Matter of Estate of Murphy

694 S.W.2d 10
CourtCourt of Appeals of Texas
DecidedMarch 7, 1985
Docket13-83-497-CV
StatusPublished
Cited by6 cases

This text of 694 S.W.2d 10 (Matter of Estate of Murphy) is published on Counsel Stack Legal Research, covering Court of Appeals of Texas primary law. Counsel Stack provides free access to over 12 million legal documents including statutes, case law, regulations, and constitutions.

Bluebook
Matter of Estate of Murphy, 694 S.W.2d 10 (Tex. Ct. App. 1985).

Opinion

*12 OPINION

SEERDEN, Justice.

This is a will contest. Both appellant and appellee offered a different will of Mary Murphy, deceased, for probate. Appellant, John Murphy, offered a written will of Mary Murphy, deceased, which had been executed on October 3, 1979. Appel-lee, Robert D. Nogueira, offered a written will which the deceased had executed on November 23, 1959.

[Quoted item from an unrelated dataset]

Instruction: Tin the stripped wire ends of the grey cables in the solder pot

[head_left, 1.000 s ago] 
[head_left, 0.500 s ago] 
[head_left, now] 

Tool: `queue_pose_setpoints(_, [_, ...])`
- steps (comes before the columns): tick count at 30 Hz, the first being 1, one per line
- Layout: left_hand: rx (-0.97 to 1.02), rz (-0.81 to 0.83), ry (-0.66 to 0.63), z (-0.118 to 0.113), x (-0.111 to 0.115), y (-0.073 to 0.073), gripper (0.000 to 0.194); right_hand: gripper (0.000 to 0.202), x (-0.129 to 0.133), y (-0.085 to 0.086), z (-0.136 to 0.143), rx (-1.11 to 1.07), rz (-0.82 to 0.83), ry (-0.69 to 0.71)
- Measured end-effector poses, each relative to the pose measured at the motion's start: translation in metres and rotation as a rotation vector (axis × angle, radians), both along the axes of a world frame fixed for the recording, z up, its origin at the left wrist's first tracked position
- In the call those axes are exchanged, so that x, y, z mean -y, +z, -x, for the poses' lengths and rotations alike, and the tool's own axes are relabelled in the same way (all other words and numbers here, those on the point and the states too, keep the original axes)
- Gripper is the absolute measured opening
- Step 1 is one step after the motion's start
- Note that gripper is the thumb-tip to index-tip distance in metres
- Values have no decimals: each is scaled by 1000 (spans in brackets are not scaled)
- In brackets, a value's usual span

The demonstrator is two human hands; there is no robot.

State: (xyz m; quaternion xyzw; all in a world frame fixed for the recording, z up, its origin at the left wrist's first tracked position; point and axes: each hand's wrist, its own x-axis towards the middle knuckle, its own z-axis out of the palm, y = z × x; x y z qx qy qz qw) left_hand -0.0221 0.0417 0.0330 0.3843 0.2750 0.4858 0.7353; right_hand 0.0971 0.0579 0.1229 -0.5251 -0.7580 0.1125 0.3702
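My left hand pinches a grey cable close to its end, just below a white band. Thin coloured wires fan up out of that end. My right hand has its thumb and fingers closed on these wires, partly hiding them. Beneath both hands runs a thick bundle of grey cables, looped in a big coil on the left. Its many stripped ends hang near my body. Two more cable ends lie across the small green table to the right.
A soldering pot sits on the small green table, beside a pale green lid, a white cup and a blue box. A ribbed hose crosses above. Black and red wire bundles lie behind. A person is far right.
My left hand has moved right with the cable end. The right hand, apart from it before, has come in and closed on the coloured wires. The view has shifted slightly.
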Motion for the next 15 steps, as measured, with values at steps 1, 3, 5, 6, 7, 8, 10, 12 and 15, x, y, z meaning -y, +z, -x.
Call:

After numerous hearings and orders including the granting of a partial summary judgment relating to the contractual nature of the wills of Margaret and Mary Murphy which were executed on November 23, 1959, and a jury trial which resulted in a verdict finding that on October 3, 1979, Mary Murphy was acting under undue influence when she executed her will, the trial court entered judgment that the October 3, 1979 will was invalid; that the “long-form will” of Mary Murphy executed on November 23, 1959 be admitted to probate, and made other appropriate related orders.

In his first two points of error, appellant challenges whether there was any evidence, or, in the alternative, sufficient evidence to support the jury’s finding that Mary Murphy executed the October 3, 1979 will while acting under undue influence. In considering these points, this Court will follow the well established principles that are set forth in Glover v. Texas General Indemnity Company, 619 S.W.2d 400 (Tex.1981); Garza v. Alviar, 395 S.W.2d 821 (Tex.1965); Allied Finance Company v. Garza, 626 S.W.2d 120 (Tex.App. — Corpus Christi 1981, writ ref’d n.r.e.); CALVERT, No Evidence and Insufficient Evidence Points of Error, 38 Texas L.Rev. 361 (1960).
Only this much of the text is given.